**Problem requirements**
Return all of the data that follows precisely, leaving every image out.
*** Opening of Material provided ***
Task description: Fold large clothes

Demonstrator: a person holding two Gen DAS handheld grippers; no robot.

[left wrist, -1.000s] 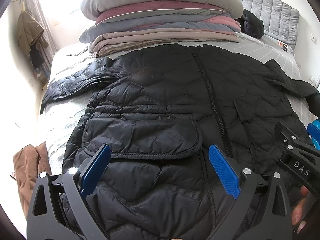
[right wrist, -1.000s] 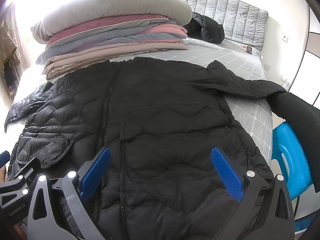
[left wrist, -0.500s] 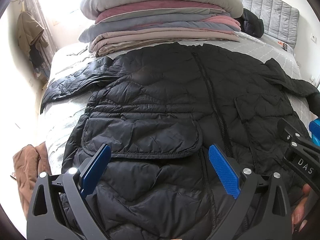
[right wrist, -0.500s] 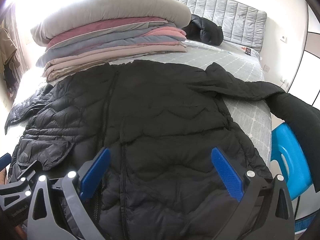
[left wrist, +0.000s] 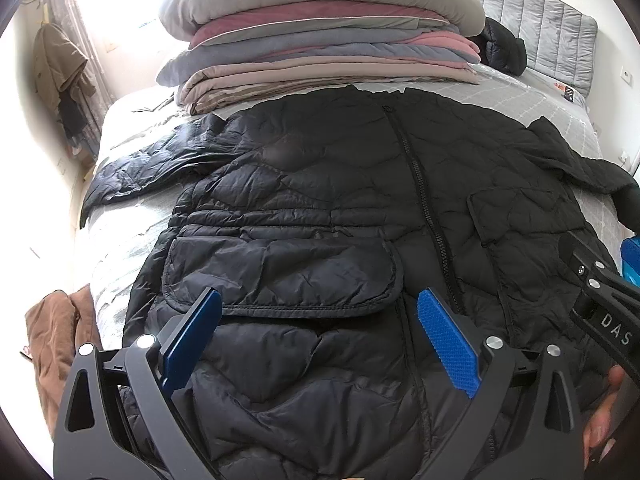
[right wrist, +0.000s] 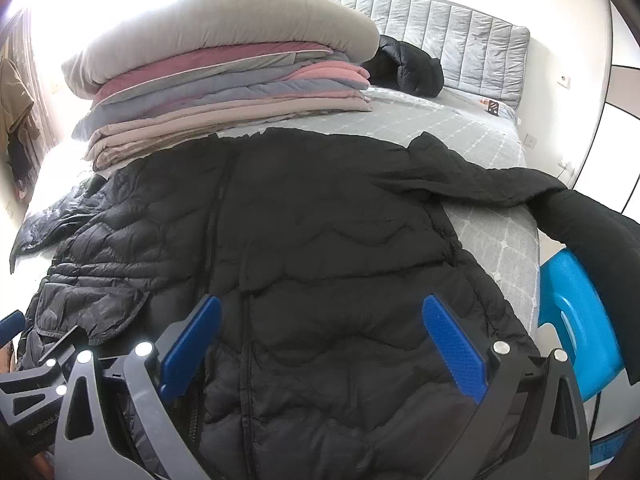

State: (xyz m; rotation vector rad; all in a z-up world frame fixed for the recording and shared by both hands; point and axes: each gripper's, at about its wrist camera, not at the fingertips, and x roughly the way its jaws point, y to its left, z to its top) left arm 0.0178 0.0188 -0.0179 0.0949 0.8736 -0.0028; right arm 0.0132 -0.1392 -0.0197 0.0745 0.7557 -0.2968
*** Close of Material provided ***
**Exercise solution**
Task description: Fold large clothes

Demonstrator: a person holding two Gen DAS handheld grippers; no robot.

[left wrist, -1.000s] 
[right wrist, -1.000s] 
[left wrist, -0.500s] 
[right wrist, -0.500s] 
[left wrist, +0.000s] 
[right wrist, +0.000s] 

State: (xyz m; rotation vector rad; all in a z-up world frame fixed for the recording and shared by both hands; point and axes: each gripper's, at about its wrist camera, not at the fingertips, and x roughly the way its jaws point, y to its left, z to its top) left arm 0.0178 0.0188 -0.0179 0.0949 0.8736 -0.0028; right arm 0.0132 -0.1392 -0.0197 0.0745 0.7557 -0.2968

The answer was written out completely.